The technological aspect of extracting honey has seemingly stuck to archaic traditions – that is till now. A father-and-son duo Stuart and Cedar Anderson has ingeniously crafted their version of a contraption that can harvest honey from hives, without disturbing the natural tendency and scope of the bees themselves. Christened aptly as ‘Flow Hive‘, the design boasts of a wooden form with special honeycombed frames inside the structure and a tap-like mechanism (with spigot) that discharges ‘honey on demand’.
So, the question naturally arises – how does the setup work? Well, the aforementioned honeycomb frames (which are man-made) plays an important role in the process. To that end, the bees on recognizing such familiar shapes of honeycombs, have a tendency to ‘complete’ the comb compartments with their organic wax. These cells are then crammed with honey and naturally sealed by the insects.

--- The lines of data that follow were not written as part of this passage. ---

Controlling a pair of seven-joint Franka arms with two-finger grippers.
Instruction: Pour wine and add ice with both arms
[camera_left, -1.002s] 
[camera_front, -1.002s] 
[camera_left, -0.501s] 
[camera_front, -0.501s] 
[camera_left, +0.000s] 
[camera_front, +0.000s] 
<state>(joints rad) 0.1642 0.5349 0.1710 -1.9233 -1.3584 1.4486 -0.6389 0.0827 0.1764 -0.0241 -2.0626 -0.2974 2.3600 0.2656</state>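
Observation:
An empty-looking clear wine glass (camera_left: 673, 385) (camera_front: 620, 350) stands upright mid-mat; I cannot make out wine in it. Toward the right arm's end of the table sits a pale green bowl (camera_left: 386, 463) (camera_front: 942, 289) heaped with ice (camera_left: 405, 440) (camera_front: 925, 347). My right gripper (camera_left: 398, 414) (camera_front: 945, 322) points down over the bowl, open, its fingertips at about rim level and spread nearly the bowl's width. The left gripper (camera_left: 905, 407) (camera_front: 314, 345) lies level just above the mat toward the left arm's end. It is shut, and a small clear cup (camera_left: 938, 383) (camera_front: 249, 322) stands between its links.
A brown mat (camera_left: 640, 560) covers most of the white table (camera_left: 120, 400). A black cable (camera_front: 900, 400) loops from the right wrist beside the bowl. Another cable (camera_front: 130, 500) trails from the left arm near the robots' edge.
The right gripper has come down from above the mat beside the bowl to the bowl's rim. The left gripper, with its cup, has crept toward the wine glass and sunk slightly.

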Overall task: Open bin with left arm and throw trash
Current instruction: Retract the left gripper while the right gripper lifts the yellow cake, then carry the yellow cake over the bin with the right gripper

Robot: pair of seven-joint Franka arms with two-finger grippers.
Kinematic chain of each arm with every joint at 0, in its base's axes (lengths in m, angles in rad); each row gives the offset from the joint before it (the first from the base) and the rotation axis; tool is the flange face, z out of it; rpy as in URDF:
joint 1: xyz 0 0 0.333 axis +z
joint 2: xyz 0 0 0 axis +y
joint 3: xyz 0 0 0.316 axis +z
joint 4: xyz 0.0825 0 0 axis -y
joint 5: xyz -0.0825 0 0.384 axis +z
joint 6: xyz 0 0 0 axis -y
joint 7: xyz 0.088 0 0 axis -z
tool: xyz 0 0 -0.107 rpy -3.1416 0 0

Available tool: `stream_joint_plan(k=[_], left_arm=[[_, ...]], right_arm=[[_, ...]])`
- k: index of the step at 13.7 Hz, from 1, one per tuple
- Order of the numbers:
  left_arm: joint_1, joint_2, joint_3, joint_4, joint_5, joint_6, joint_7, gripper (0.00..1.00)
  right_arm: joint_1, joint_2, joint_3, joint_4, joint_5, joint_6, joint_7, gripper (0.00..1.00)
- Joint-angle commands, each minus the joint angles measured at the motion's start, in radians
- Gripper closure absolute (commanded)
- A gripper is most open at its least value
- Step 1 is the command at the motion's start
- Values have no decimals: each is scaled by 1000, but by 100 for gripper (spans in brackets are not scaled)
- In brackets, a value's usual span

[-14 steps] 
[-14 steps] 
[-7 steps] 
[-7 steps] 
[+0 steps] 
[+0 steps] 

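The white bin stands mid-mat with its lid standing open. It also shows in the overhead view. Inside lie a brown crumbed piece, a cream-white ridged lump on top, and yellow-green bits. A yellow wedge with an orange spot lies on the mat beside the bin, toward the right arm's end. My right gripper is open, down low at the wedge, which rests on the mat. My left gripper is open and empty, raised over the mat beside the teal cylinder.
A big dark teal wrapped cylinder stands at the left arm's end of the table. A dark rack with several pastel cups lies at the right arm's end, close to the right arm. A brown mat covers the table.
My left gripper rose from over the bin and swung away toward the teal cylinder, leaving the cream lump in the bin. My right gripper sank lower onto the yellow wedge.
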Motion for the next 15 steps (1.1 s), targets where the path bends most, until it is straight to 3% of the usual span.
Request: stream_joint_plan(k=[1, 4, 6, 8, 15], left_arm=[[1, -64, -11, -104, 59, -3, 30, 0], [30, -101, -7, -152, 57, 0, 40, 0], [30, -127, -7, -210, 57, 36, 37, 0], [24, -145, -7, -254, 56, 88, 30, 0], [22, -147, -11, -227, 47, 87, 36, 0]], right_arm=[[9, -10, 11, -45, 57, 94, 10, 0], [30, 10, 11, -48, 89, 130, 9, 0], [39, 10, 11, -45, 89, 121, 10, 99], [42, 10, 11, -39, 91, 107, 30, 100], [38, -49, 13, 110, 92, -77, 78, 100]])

Now, when the user turns the spigot mechanism, a motional impact forces these cells to break vertically – thus allowing the stored honey to flow outside. This flow is oriented by specific channels that ultimately conduct the honey into a separate trough at the bottom of the Flow Hive device. One can place jars below the ‘taps’ from this trough, which makes it pretty easy to collect the naturally contrived honey.
In case you are wondering, on turning the spigot to its original position sort of resets the comb into its pre-state. The bees then again repeat their organic procedure, which furthermore leads to cyclic manufacturing and collection of honey.
And the good news is – this ingenious contrivance has deservedly received an incredible crowd-funded backing over at Indiegogo with over $2 million raised (out of just $70,000 goal), with 41 days still to go. Pricing starts from $600 for a fully-working Flow Hive device.